Recommended Reading & Listening
Want to go deeper? Here are some resources:
Books:
Meditations for Mortals: Four Weeks to Embrace Your Limitations and Make Time for What Counts by Oliver Burkeman
A guide to building sustainable daily practices through "imperfectionism." Burkeman teaches you to create routines that ground you without perfectionism, embracing discipline that feels sustainable rather than punishing.The Body Keeps the Score: Brain, Mind, and Body in the Healing of Trauma by Bessel van der Kolk
Groundbreaking work on how trauma is stored in the body and how grounding practices, yoga, and somatic work can heal. Essential reading for understanding the body as your foundation.Eastern Body, Western Mind: Psychology and the Chakra System as a Path to the Self by Anodea Judith
Comprehensive guide to the chakra system, including extensive work on Muladhara (root chakra). Judith connects Western psychology with Eastern wisdom, offering practices for grounding and healing.Strong Ground by Brené Brown
Practical, actionable insights that illuminate the mindsets and skill sets essential to reclaiming focus and driving growth through connection, discipline, and accountability.Atomic Habits: An Easy & Proven Way to Build Good Habits & Break Bad Ones by James Clear
Practical, research-backed strategies for building the daily practices that become your foundation. Clear shows how small, consistent actions compound into remarkable results.Rooted: Life at the Crossroads of Science, Nature, and Spirit by Lyanda Lynn Haupt
This book explores how to deepen our connection to the earth through "rootedness," blending science and mysticism to show how we are inextricably linked to the natural world.The Artist's Way by Julia Cameron
While focused on creativity, Cameron's morning pages practice is one of the best grounding rituals you can establish.

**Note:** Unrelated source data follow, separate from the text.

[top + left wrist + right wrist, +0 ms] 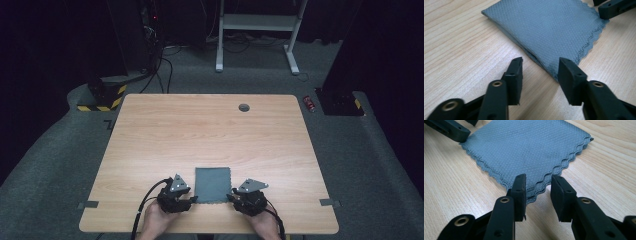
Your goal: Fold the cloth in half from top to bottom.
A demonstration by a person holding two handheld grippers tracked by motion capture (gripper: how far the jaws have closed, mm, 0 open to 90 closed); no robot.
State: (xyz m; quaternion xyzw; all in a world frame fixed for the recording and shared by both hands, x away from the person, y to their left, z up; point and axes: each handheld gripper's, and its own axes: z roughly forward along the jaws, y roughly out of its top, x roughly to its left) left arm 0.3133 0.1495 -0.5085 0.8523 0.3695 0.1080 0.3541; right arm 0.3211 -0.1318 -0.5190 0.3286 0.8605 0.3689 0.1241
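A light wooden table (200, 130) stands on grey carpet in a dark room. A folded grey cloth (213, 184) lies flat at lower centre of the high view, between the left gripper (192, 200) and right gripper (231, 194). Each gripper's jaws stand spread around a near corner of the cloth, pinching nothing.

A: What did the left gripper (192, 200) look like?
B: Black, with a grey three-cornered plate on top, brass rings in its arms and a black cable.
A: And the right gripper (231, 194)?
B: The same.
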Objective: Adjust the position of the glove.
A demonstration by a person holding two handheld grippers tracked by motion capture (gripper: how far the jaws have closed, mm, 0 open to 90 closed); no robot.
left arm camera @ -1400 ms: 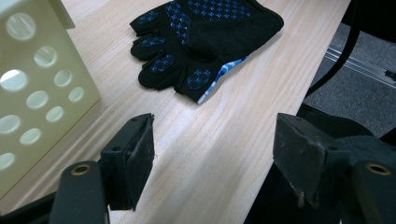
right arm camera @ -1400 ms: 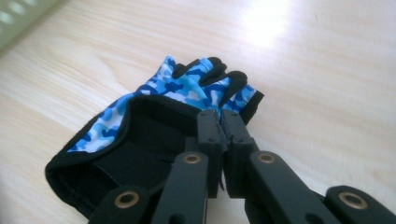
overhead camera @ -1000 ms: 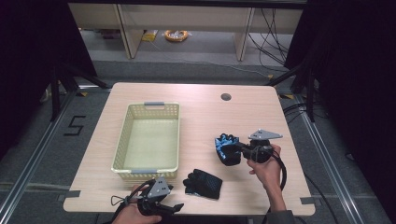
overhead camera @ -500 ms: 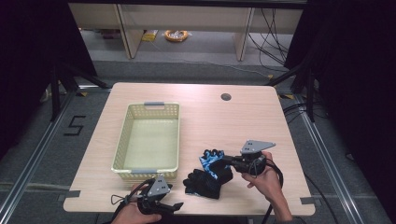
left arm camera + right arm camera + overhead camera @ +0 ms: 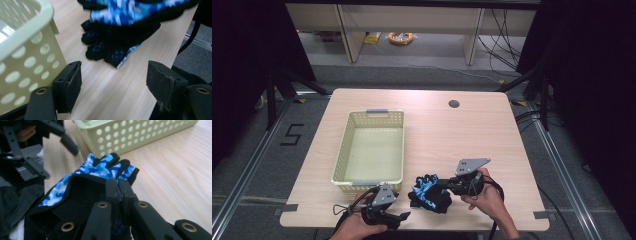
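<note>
Step in hand, as I judge it: pairing the gloves. The right gripper carries the blue camouflage glove over the black glove lying on the table.

Right gripper: jaws pressed together on the cuff edge of the blue camouflage glove. In the right gripper view the cuff opening gapes just left of the jaws, and the glove's fingers point away toward the basket.

Left gripper: rests at the near table edge, just in front of the basket's near right corner. Jaws stand wide apart, nothing between them. In the left gripper view bare table lies between the jaws; the black glove sits beyond their tips, apart from them.

Position relative to the basket: both gloves lie off its near right corner, outside it, close to the near table edge. The blue camouflage glove overlaps the black glove from above; whether it rests on it or hangs just clear, I cannot tell. Basket looks empty.

Next move, as I judge it: lower and release the blue camouflage glove squarely on the black glove, or bring the left gripper forward to pinch the black glove so both can go to the basket. The left gripper needs only a short advance along the table.
</note>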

Daily writing builds foundation.
Podcasts:
On Being - Episode 793: Bessel van der Kolk — How Trauma Lodges in the Body
The Rich Roll Podcast: James Clear on Why Habits are the Compound Interest of Self-Improvement
Unlocking Us with Brené Brown: Brené on Strong Backs, Soft Fronts, and Wild Hearts
Let music support your rooting practice. This playlist is curated to inspire grounding, stability, and the feeling of being held by the earth throughout April.
A Note from Annie
Dear Friends,
I'm writing this from my kitchen table on a Tuesday afternoon, and my house is completely silent.For many years, my life had a rhythm. Kids' schedules, carpools, dinner at 6. My husband worked, I worked. I knew who I was in that rhythm. My boys have now “grown and flown”, and this month, my husband retires. It’s a time of major transition in my life.
This month's theme is rooting. And I'm realizing that midlife is a time of re-rooting. The roots I grew in my 30s and 40s served me well. But they were grown for a different season. Now I need to grow new roots for this phase of life. What grounds me now that I'm not grounding everyone else first. I don't have all the answers. But I'm asking: What are my non-negotiables now? Not five years ago. Right now. Morning practice. Coffee with my husband without rushing. Afternoon walks. Saying no to things that don't serve this phase. Being grounded doesn't mean staying in the same place forever. It means being willing to pull up the old roots, honor how they served you, and plant new ones where you actually are. Midlife isn't a crisis. It's a re-rooting. And that takes patience and the willingness to stand in the uncertainty while new roots grow.
You might be in this season too. Or navigating a completely different transition. Wherever you are, know this: it's okay to be re-rooting. It's okay to not have it figured out. It's okay to be in the messy middle. The earth is patient. It will hold us while we grow.